The result is that our minds are utterly subject to a whole host of cognitive biases. There are too many to list here, but I’ll cover the ones I encounter most often in my life.
1) Anchoring effect
When faced with uncertainty, our brains grasp at straws, looking for a reference point to base our decisions. Because of this, the first piece of information we receive tends to subconsciously bias all our subsequent perceptions and decisions. This effect is so strong that you can be told completely unrelated information, but your brain goes into pattern recognition overdrive, using that information to impact later judgments. The best part? You have zero awareness of this even happening.
In the famous Daniel Kahneman study asking people to estimate how many African countries were part of the UN, they first gave people a wheel to spin from 0-100, but had it rigged to land on either 10 or 65. When they were later asked to guess the number of countries, those that landed on 10 guessed 25%, while those that landed on 65 said 45% on average. It’s important to emphasize that the wheel spinning obviously had zero logical connection to the answer, yet it still had a subconscious effect.
2) Framing: Loss aversion
Your mind does not accept facts in a blank state. The presentation of the facts and existing beliefs will affect your perception of new information.
Here’s a quick example
Scenario 1: A treatment for a fatal disease is known to work, but it ends up killing 5% of the people who receive it.

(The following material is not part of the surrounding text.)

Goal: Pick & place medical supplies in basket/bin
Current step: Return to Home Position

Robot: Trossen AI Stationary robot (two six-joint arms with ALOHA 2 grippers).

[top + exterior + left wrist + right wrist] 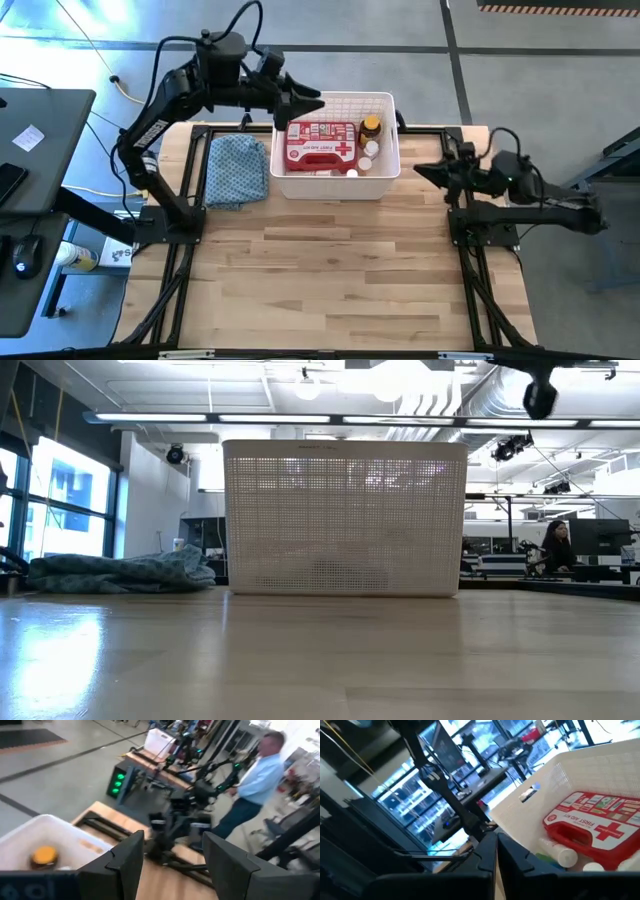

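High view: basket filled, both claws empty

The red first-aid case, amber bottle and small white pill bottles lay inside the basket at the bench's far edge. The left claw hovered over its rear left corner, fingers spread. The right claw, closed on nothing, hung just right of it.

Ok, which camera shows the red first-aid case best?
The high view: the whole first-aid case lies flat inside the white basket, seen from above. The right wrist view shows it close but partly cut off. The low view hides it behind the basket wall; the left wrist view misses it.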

Scenario 2: A treatment is known to save up to 95% of people who receive it.
Should we be administering this treatment to people? These statements declare the exact same thing, but people are naturally averse to losses. More people will likely approve the treatment in the second scenario rather than the first even though they are mathematically equivalent.
3) Availability bias: You have the tendency to pick facts and filter opinions based on what is most recently available in your mind, whether it corresponds to reality or not.
4) Fundamental attribution error: We tend to explain other people’s behavior on internal factors (poor personality etc) but not external (situational reasons like someone having a bad day). We do this in reverse for ourselves.
5) Cognitive dissonance: If there is a gap between your belief about something and your behavior or another belief, it creates a tremendous discomfort psychologically. There will be an urge to relieve this resulting tension. The tension can be so strong that the reconciliation happens almost automatically or unconsciously.
Example: You can care a lot about your health and you know smoking is unhealthy, yet you lack the discipline to stop. The urge to then reconcile these facts can lead you to irrational beliefs that the statistics behind the dangers of smoking are exaggerated, or that you’re inherently lucky and immune yourself.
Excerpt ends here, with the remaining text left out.